Artificial Intelligence and Law is a vibrant research field that focuses on:

  • Legal reasoning and development of computational methods of such reasoning
  • Applications of AI and other advanced information technologies that are intended to support the legal domain
  • Discovery of electronically stored information for legal applications (eDiscovery)
  • Machine learning and data mining for legal applications
  • Formal models of norms, normative systems, and norm-governed societies

Since it began in 1987, the ICAIL conference has been established as the primary international conference addressing research in Artificial Intelligence and Law.  It is organized biennially under the auspices of the International Association for Artificial Intelligence and Law (IAAIL). The conference proceedings are published by ACM. The journal Artificial Intelligence and Lawregularly publishes expanded versions of selected ICAIL papers.
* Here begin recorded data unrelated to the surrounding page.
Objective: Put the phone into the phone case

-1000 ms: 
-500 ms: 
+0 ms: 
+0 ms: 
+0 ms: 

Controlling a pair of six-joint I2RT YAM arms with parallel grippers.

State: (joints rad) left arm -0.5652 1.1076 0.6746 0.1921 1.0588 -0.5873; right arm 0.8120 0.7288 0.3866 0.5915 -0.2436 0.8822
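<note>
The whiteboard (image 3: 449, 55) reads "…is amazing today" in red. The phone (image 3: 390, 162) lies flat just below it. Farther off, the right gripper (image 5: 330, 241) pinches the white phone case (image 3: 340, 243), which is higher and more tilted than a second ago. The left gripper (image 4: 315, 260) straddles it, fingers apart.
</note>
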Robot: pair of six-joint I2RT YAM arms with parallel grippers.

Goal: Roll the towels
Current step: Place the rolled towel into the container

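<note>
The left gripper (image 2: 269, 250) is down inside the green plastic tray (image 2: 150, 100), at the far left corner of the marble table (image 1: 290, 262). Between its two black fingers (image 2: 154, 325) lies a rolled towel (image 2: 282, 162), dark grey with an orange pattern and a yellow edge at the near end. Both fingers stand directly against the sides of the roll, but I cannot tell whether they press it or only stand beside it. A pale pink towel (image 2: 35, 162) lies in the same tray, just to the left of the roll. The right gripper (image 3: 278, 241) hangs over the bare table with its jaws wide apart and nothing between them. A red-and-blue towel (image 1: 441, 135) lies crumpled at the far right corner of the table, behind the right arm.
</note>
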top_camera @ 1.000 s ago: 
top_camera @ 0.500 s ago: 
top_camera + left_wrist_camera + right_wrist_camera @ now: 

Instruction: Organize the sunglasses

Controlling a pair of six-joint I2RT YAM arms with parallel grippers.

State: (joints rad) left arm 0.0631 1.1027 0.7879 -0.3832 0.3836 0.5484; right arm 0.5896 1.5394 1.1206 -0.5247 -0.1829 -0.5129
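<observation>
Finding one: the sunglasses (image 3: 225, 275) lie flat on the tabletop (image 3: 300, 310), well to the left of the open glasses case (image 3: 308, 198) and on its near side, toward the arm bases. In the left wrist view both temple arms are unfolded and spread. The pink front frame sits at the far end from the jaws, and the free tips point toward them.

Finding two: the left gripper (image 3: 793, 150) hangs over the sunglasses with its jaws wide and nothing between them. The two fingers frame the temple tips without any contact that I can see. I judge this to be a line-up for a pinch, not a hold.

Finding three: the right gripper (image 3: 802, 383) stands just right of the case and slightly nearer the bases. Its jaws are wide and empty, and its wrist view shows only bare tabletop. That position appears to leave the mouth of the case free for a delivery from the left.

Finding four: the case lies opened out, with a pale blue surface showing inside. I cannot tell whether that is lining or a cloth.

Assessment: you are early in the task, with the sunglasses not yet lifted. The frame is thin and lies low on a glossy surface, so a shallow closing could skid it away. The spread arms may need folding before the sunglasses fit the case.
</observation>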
The field serves as an excellent setting for AI researchers to demonstrate the application of their work in a rich, real-world domain. The conference also serves as a venue for researchers to showcase their work on the theoretical foundations of computational models of law. Accordingly, authors are invited to submit papers on a broad spectrum of research topics that include, but are not restricted to:

  • Formal and computational models of legal reasoning
  • Computational models of argumentation and decision making
  • Computational models of evidential reasoning
  • Legal reasoning in multi-agent systems
  • Knowledge acquisition techniques for the legal domain, including natural language processing and data mining
  • Legal knowledge representation including legal ontologies and common sense knowledge
  • Automatic legal text classification and summarization
  • Automated information extraction from legal databases and texts
  • Data mining applied to the legal domain
  • Conceptual or model-based legal information retrieval
  • E-government, e-democracy and e-justice
  • Modeling norms for multi-agent systems
  • Modeling negotiation and contract formation
  • Online dispute resolution
  • Intelligent legal tutoring systems
  • Intelligent support systems for the legal domain
  • Interdisciplinary applications of legal informatics methods and systems

ICAIL is keen to broaden its scope to include topics of growing importance in artificial intelligence research. Therefore, papers are invited on the following featured categories:

  • eDiscovery and eDisclosure
  • Open data, linked data, and big data
  • Machine learning
  • Argument mining

Papers will be assessed in a rigorous reviewing procedure. Standard assessment criteria for research papers will apply to all submissions (relevance, originality, significance, technical quality, evaluation, presentation). Papers proposing formal or computational models should provide examples and/or simulations that show the models’ applicability to a realistic legal problem or domain. Papers on applications should describe clearly the underlying motivations, the techniques employed, and the current state of both implementation and evaluation. All papers should make clear their relation to prior work.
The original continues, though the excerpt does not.